Department of Mathematics, Massachusetts Institute of Technology, Cambridge, Massachusetts 02139, USA.
Chaos. 2020 Oct;30(10):103115. doi: 10.1063/5.0020775.
A millimetric droplet may bounce and self-propel on the surface of a vertically vibrating fluid bath, guided by its self-generated wave field. This hydrodynamic pilot-wave system exhibits a vast range of dynamics, including behavior previously thought to be exclusive to the quantum realm. We present the results of a theoretical investigation of an idealized pilot-wave model, in which a particle is guided by a one-dimensional wave that is equipped with the salient features of the hydrodynamic system.
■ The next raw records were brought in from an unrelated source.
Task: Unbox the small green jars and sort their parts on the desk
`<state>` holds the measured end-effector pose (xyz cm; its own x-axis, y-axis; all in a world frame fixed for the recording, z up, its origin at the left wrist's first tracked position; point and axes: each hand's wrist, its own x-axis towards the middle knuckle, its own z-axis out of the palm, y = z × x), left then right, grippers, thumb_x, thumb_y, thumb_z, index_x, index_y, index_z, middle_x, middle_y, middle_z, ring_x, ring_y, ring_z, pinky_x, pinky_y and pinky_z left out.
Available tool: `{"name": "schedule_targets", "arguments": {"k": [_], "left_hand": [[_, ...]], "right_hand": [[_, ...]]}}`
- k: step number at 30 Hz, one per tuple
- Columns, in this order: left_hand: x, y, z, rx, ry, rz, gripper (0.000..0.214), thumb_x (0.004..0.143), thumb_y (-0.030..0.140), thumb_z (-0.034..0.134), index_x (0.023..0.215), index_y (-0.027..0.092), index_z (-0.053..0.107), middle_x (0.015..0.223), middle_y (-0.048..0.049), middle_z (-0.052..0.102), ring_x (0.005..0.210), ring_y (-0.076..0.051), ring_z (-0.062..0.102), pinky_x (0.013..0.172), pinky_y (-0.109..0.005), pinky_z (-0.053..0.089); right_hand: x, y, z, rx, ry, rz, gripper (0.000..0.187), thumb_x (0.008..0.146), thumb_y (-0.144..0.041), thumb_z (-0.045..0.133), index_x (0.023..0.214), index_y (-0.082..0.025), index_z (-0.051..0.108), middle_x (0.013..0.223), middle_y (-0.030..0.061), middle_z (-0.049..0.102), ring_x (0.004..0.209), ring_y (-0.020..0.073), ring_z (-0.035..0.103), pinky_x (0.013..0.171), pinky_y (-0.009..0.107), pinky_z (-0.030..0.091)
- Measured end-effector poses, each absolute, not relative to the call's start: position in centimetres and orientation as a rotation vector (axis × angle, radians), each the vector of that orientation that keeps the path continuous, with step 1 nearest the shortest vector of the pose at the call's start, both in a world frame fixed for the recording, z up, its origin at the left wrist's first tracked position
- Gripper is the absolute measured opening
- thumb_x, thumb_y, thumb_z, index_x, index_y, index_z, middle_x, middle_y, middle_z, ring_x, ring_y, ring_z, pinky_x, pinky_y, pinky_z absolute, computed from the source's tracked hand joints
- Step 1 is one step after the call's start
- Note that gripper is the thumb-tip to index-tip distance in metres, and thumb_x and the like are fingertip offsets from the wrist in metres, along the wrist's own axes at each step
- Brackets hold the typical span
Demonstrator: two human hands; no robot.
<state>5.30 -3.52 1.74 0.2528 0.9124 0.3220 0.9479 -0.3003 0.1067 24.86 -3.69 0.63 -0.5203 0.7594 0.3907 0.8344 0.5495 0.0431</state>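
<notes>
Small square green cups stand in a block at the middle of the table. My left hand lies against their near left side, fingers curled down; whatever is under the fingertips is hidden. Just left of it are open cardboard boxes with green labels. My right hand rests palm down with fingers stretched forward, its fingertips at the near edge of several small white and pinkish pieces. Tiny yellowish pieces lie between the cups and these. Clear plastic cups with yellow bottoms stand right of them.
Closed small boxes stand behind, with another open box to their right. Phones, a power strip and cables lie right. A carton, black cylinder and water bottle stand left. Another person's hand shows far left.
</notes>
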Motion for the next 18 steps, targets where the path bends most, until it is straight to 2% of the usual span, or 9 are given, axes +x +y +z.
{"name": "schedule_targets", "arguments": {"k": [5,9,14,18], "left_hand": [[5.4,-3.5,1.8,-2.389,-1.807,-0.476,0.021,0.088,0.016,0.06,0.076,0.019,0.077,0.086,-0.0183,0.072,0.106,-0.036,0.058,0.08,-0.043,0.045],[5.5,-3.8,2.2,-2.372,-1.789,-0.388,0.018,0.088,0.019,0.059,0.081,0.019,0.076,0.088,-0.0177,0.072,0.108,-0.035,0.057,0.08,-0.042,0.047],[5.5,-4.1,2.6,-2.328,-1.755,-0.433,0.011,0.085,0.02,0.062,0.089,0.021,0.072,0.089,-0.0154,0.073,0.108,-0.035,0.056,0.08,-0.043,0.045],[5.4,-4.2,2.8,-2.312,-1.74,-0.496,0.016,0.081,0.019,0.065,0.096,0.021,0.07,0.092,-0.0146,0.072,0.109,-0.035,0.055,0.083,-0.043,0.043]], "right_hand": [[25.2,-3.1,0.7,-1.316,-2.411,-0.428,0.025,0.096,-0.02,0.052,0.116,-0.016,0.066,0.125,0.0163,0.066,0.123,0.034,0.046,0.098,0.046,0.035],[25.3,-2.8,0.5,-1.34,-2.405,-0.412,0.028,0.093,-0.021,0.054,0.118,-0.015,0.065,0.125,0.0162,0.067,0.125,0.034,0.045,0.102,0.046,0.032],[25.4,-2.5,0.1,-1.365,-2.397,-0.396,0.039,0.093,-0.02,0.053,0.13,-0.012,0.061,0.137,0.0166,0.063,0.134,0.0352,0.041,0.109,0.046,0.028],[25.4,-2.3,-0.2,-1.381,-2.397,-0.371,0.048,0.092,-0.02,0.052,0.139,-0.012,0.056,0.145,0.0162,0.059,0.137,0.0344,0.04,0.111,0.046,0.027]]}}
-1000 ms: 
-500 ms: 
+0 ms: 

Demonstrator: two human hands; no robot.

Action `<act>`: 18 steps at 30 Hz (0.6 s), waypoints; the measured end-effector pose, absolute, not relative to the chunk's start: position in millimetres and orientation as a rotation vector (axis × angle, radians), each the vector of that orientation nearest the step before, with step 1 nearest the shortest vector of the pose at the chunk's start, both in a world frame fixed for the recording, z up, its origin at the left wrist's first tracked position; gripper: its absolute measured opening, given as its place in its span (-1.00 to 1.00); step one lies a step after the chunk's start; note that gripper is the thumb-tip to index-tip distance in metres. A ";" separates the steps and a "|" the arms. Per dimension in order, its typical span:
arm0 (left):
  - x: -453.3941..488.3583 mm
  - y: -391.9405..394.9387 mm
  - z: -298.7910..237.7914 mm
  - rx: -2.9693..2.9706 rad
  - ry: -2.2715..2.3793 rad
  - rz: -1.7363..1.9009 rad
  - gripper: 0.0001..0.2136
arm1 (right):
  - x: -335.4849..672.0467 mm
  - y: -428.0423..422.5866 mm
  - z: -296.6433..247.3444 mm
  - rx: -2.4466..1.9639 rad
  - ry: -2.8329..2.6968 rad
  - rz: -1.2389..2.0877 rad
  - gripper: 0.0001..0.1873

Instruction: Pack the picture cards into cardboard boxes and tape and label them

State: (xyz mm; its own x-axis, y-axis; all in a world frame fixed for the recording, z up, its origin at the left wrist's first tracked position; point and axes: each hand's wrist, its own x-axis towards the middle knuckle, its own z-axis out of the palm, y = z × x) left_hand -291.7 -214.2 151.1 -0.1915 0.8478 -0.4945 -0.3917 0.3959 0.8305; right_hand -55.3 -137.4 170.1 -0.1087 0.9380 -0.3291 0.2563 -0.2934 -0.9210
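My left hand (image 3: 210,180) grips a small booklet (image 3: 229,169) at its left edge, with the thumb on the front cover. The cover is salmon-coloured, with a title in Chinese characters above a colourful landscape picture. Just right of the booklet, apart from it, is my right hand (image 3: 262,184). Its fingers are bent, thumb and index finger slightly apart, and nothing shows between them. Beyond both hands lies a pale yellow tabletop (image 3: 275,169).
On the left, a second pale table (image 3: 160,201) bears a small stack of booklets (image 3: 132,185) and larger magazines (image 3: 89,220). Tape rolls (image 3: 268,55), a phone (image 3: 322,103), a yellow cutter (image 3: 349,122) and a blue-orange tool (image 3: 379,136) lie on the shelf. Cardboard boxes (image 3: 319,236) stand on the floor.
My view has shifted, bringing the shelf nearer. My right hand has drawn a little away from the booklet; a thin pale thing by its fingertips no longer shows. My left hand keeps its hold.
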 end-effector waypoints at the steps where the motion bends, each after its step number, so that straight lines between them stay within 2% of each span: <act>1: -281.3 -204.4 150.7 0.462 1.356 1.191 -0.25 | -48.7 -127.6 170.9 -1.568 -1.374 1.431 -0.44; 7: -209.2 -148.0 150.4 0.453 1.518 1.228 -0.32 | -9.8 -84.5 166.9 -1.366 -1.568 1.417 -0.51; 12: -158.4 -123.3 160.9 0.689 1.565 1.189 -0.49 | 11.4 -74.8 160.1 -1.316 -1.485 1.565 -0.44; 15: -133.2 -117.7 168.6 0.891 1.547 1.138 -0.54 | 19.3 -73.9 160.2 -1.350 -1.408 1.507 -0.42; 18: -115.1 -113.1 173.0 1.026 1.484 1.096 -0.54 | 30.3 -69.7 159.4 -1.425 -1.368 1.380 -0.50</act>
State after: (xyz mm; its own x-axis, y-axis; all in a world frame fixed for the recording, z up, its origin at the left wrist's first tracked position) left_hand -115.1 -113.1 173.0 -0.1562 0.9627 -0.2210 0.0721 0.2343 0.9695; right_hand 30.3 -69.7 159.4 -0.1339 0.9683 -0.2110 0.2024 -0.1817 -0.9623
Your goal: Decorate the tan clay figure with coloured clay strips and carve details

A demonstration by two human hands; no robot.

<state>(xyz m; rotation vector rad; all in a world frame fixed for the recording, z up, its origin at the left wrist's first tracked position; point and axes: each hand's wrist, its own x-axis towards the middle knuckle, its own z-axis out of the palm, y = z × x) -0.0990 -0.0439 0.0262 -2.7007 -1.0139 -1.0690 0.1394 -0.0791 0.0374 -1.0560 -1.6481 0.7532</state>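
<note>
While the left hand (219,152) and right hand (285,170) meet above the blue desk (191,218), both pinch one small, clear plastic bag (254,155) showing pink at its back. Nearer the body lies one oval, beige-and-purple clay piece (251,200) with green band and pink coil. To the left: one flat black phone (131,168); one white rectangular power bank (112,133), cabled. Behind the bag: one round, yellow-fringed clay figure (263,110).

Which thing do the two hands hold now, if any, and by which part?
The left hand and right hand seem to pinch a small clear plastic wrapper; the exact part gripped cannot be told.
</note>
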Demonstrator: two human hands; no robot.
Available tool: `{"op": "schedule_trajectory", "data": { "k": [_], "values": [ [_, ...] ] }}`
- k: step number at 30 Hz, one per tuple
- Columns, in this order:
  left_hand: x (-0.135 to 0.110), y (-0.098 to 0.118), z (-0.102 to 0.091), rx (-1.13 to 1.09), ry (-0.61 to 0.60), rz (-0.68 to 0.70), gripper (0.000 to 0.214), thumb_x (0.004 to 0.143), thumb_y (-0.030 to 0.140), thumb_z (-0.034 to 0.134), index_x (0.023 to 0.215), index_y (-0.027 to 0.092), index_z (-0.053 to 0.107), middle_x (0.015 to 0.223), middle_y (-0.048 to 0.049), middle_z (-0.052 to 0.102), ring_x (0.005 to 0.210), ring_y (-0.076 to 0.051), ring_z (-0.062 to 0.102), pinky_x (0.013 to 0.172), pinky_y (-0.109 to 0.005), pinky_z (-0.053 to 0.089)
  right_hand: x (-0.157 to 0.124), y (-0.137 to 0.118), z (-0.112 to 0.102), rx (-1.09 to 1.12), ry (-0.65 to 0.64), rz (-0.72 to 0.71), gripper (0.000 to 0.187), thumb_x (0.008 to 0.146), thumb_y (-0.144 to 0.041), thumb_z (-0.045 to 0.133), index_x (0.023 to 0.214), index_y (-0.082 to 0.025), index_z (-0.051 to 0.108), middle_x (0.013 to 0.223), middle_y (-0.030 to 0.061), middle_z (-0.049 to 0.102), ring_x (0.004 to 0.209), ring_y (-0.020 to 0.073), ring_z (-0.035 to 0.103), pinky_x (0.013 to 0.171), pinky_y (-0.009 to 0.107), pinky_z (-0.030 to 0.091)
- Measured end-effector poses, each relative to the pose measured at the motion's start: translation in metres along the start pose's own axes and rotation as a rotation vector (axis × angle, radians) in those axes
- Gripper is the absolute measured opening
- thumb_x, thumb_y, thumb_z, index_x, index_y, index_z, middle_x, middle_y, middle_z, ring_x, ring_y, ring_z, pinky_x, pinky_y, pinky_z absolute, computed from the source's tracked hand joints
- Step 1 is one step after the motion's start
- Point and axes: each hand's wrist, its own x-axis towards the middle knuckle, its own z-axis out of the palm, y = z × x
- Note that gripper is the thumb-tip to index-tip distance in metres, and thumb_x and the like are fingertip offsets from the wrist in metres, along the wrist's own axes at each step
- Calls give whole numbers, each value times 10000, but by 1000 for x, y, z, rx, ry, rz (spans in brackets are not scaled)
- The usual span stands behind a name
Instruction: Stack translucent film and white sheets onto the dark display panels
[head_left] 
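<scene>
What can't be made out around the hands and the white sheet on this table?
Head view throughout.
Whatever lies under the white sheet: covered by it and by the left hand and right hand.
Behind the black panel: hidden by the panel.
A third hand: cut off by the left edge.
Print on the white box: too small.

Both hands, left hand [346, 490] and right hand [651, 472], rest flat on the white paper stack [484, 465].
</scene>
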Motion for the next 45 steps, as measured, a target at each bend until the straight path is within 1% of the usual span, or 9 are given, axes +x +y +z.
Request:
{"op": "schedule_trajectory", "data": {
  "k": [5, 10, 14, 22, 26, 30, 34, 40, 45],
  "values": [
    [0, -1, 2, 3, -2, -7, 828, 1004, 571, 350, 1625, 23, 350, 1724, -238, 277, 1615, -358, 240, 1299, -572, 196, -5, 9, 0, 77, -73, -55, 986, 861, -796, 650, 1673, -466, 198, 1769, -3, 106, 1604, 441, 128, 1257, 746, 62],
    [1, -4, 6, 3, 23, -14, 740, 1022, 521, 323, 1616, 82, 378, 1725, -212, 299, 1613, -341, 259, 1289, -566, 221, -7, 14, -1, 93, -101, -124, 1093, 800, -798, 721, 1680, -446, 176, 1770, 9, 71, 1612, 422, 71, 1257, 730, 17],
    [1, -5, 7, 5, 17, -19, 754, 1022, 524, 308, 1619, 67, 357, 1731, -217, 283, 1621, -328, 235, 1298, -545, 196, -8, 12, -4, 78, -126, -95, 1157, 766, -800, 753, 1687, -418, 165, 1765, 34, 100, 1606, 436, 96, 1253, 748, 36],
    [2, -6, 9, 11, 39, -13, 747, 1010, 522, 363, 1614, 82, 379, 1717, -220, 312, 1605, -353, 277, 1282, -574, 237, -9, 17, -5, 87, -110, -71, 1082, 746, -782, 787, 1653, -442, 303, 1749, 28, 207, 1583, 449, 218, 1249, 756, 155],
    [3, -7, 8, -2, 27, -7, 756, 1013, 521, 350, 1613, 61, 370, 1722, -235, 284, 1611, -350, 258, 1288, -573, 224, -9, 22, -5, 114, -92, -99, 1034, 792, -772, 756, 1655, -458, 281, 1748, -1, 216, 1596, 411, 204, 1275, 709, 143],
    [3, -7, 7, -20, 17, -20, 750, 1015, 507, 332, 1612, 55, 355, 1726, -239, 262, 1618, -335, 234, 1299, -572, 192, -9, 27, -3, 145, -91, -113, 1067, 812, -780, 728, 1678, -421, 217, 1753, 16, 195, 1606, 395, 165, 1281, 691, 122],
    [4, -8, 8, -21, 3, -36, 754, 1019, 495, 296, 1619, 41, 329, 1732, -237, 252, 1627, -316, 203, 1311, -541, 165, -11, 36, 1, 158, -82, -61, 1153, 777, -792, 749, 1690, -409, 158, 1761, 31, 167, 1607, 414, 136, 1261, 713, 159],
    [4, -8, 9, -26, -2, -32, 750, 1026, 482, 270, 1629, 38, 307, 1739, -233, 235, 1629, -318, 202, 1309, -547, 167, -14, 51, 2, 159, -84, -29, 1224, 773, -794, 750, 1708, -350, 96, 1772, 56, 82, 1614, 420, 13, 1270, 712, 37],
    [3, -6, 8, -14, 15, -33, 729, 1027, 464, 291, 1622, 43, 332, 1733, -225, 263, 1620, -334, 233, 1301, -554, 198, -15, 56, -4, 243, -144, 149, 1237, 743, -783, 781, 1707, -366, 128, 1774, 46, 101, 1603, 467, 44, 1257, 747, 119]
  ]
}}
The evolution of this reduced pilot-wave system may be simplified by projecting onto a three-dimensional dynamical system describing the evolution of the particle velocity, the local wave amplitude, and the local wave slope. As the resultant dynamical system is remarkably similar in form to the Lorenz system, we utilize established properties of the Lorenz equations as a guide for identifying and elucidating several pilot-wave phenomena, including the onset and characterization of chaos.
毫米大小的液滴可能会在垂直振动的液体浴表面上反弹并自行推进,这是由其自生的波场引导的。这个流体动力导波系统表现出广泛的动力学行为,包括以前被认为是量子领域独有的行为。我们提出了对理想化导波模型的理论研究结果,其中一个粒子被一个一维波引导,这个一维波具有该流体动力系统的显著特征。通过将这个简化的导波系统投影到一个描述粒子速度、局部波幅和局部波斜率演化的三维动力系统上,可以简化这个系统的演化。由于这个结果动力系统在形式上与洛伦兹系统非常相似,我们利用洛伦兹方程的已有性质作为指导,来识别和阐明几个导波现象,包括混沌的出现和特征。